CF patients suffer from a variety of gastrointestinal problems, which may all be directly or indirectly linked to the inability of the intestinal mucosa to secrete HCO3- and to inhibit Na⁺/H⁺ mediated fluid absorption and proton secretion. This has led to an intense search for alternative modes of intestinal anion transport, and expressions of a variety of potential alternative intestinal anion transporters have been reported.

Aim: 

To delineate the dependency of different modes of intestinal HCO₃^- secretion on CFTR expression.

Methods and Results: 

We studied acid-, agonist-, and HCO₃^- stimulated, as well as Cl^--dependent HCO₃^- secretion in the CFTRtm1cam and WT murine duodenum in vivo. NHE3 and Slc26a6-deficient mice were used for selected questions. Luminal acid, forskolin, heat-stable E. coli enterotoxin (STa), PGE2, carbachol, and an increase of blood HCO₃^- all stimulated duodenal HCO₃^- secretion in anesthetized WT but not in CFTRtm1cam mice. Pharmacological inhibition or genetic ablation of NHE3 resulted in a significantly higher basal HCO₃^- secretory rate, which was electroneutral and therefore due to an unmasking of apical Cl^-/ HCO₃^- exchange activity. Accordingly, Slc26a6 ablation attenuated S1611- induced J HCO₃^- Removal of luminal Cl^- reverted basal HCO₃^- secretion to H⁺ secretion, but surprisingly, forskolin was able to elicit a full HCO₃^- secretory response.

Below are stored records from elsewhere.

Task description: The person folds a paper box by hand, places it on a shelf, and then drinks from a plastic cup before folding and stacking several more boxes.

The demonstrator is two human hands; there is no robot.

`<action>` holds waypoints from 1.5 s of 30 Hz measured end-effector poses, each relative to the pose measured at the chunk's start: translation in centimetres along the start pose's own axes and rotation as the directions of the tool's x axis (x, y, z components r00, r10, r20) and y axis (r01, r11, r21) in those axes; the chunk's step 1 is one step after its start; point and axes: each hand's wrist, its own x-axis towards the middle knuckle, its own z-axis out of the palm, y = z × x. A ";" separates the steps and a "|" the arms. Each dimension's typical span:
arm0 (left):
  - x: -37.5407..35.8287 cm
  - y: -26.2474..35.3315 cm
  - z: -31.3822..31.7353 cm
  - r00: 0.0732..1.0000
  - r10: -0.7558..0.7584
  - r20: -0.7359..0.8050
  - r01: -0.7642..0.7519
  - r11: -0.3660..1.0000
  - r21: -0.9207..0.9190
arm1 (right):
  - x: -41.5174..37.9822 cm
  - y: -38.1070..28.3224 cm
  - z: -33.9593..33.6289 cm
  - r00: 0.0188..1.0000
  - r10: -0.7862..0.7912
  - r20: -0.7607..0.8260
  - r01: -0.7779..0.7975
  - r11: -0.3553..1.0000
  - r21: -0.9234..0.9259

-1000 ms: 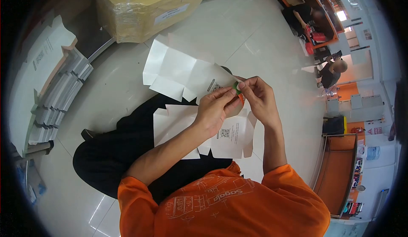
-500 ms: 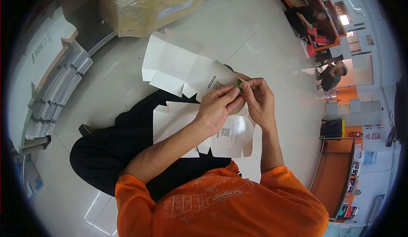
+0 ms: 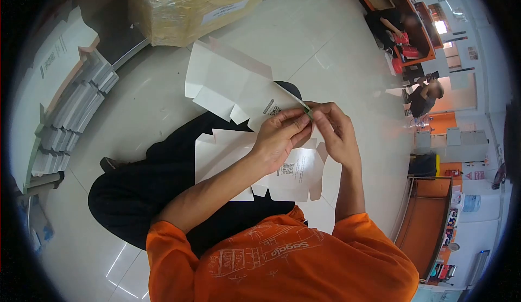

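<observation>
A white die-cut cardboard box blank [image 3: 230,74], printed with a QR code, is held up in front of me. My left hand [image 3: 279,138] is closed, its fingers pinching the blank's right-hand corner. My right hand [image 3: 337,134] is also closed on that edge, thumb against fingers, close to the left fingertips. Between the fingertips shows a small green piece [image 3: 309,111]; its kind is too small to make out. A second white box blank [image 3: 230,153] with a QR code lies flat across my lap, partly covered by my left forearm.
Stacks of folded white cardboard [image 3: 73,112] stand at the left, with a larger sheet [image 3: 57,66] against them. A taped carton [image 3: 190,12] sits at the top. Two people are at the far right, near an orange shelf [image 3: 429,220].
The held blank has shifted slightly right and turned more edge-on at the fingers. Less of the green piece shows. My right hand has moved a little right and down.
</observation>
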 end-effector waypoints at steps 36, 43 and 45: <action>-2.1 9.5 3.3 0.791 0.580 0.196 -0.578 0.603 0.549 | 5.2 -4.7 3.6 0.948 -0.311 -0.063 0.306 0.949 -0.077; -2.8 9.7 3.7 0.816 0.371 0.444 -0.577 0.562 0.592 | 6.0 -6.6 3.7 0.999 -0.025 -0.043 0.038 0.944 0.329; -2.2 9.5 3.1 0.806 0.416 0.422 -0.591 0.520 0.617 | 5.9 -6.4 3.6 0.997 0.028 -0.068 0.004 0.904 0.428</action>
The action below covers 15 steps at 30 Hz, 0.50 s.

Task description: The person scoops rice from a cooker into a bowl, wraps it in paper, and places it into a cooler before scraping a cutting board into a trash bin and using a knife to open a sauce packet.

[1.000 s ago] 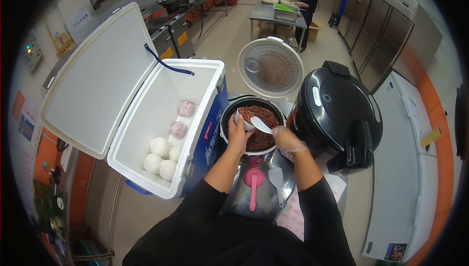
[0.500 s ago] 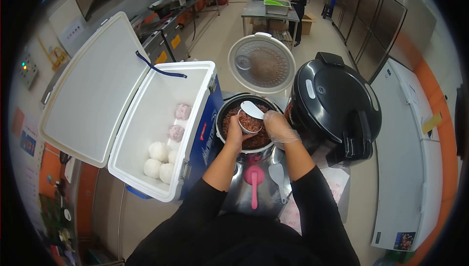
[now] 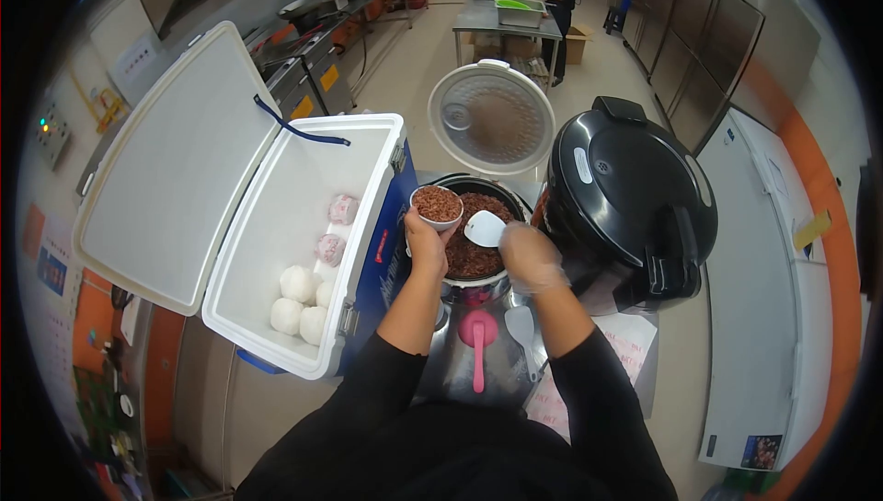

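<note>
My left hand [image 3: 427,245] is wrapped round a small white bowl [image 3: 438,222] filled with reddish-brown cooked rice [image 3: 436,203], held above the left rim of a rice cooker. In my right hand [image 3: 533,259], which wears a clear plastic glove, is a white rice paddle [image 3: 485,229]; its blade is over the dark rice [image 3: 476,262] in the open cooker pot [image 3: 511,202]. Behind the pot stands its raised, see-through-looking lid [image 3: 493,118]. A pink ladle-like scoop [image 3: 478,328] and a second, greyish paddle [image 3: 521,328] lie on the steel surface in front of me.
Left, an open blue-and-white cooler [image 3: 276,225] holds several white and pinkish wrapped balls [image 3: 299,284]. A closed black rice cooker [image 3: 630,197] stands to the right, above printed paper sheets [image 3: 630,343]. A person in black [image 3: 558,4] works at a far steel table [image 3: 478,15].
The rice-filled bowl in my left hand has moved up and left, from over the pot's middle to its rim. The paddle has come off the bowl and is lower, over the pot.
</note>
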Available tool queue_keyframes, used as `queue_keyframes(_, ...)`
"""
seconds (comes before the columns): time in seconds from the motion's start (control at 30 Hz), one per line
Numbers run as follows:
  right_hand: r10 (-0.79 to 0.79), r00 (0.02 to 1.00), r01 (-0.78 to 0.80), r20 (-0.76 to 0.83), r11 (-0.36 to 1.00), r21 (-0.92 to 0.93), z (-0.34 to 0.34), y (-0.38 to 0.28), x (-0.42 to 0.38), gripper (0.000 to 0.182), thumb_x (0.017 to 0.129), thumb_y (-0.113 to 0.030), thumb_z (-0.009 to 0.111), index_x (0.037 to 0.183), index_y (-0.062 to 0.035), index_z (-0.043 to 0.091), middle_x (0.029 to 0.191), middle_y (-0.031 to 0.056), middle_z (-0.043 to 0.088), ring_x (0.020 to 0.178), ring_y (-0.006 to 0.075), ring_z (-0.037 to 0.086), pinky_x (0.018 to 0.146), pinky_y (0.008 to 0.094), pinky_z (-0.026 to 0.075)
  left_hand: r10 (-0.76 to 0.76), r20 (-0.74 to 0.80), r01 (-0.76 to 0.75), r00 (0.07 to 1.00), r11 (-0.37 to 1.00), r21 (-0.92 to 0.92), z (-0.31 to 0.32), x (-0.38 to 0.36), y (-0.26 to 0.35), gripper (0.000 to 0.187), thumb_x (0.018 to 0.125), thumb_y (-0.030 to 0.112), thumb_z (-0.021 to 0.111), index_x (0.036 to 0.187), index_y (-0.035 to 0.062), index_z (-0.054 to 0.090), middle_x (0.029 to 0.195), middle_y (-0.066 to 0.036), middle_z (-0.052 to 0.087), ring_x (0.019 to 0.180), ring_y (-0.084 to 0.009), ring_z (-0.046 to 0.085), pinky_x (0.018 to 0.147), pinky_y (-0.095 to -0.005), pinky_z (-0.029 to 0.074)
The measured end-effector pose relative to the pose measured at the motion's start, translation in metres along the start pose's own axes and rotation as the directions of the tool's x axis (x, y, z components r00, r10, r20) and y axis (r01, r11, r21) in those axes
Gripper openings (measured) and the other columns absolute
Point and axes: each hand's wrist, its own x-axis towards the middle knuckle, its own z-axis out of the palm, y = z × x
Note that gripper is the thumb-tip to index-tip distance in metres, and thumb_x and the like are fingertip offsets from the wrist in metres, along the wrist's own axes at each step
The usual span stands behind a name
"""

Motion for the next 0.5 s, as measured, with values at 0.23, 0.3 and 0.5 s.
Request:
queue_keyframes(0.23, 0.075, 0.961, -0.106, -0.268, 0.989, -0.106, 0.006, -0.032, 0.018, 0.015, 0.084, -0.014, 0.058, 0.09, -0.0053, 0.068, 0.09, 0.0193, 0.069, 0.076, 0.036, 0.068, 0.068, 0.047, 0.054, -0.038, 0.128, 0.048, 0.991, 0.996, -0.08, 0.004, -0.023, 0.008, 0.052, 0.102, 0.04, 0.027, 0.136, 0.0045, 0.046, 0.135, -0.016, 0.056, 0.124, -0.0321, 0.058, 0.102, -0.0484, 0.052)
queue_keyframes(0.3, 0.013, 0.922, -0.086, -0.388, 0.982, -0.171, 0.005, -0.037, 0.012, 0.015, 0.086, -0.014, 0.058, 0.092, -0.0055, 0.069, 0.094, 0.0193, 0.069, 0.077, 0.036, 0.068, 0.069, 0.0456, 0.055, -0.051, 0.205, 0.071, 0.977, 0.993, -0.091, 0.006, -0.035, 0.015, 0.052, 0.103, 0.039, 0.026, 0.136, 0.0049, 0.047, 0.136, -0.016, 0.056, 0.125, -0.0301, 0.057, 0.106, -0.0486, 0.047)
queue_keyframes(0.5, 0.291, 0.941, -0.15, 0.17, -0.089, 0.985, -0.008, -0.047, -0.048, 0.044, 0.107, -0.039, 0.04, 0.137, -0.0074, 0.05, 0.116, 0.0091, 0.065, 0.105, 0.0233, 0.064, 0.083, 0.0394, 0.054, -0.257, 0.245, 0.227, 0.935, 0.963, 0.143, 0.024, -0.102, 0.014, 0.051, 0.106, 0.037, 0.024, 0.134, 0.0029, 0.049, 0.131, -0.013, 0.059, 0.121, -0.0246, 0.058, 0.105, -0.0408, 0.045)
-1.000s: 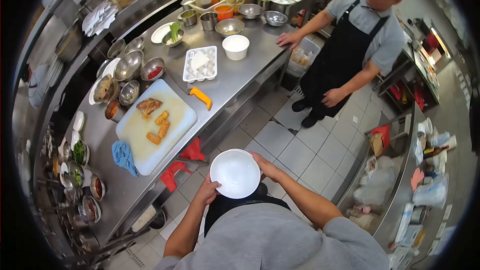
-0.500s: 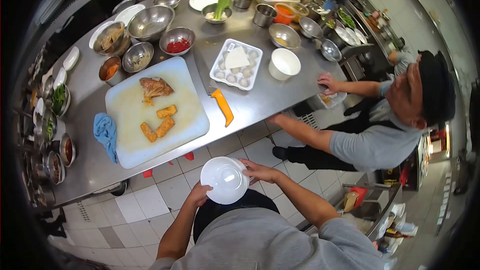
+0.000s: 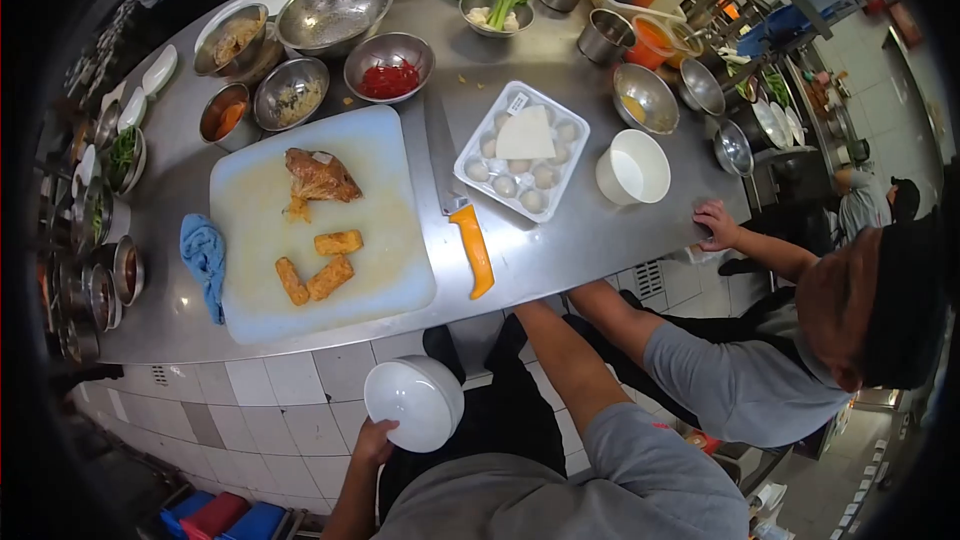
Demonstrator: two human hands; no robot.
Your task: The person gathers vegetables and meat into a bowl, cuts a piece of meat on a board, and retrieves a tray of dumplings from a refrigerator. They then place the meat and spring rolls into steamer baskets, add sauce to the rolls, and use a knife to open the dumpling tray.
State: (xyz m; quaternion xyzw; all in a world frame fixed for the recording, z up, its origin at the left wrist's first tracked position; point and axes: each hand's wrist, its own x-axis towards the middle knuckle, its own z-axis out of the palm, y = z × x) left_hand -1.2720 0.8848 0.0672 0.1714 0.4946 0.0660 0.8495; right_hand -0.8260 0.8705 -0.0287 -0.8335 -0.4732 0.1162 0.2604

In the absence of CFTR, electroneutral NaCl absorptive rates were similar to WT rates, but S1611 induced virtually no increase in HCO3^- secretion.

Conclusion: 

This indicates that the apical anion exchangers Slc26a6 and Slc26a3 need proton recycling via NHE3 to operate in the Cl^- absorptive mode, and Cl^- exit via CFTR to operate in the HCO₃^- secretory mode. In addition, Cl^- independent HCO₃^- secretion can be stimulated by cAMP increase, likely from the crypt region, which expresses high levels of CFTR but none of the anion exchangers.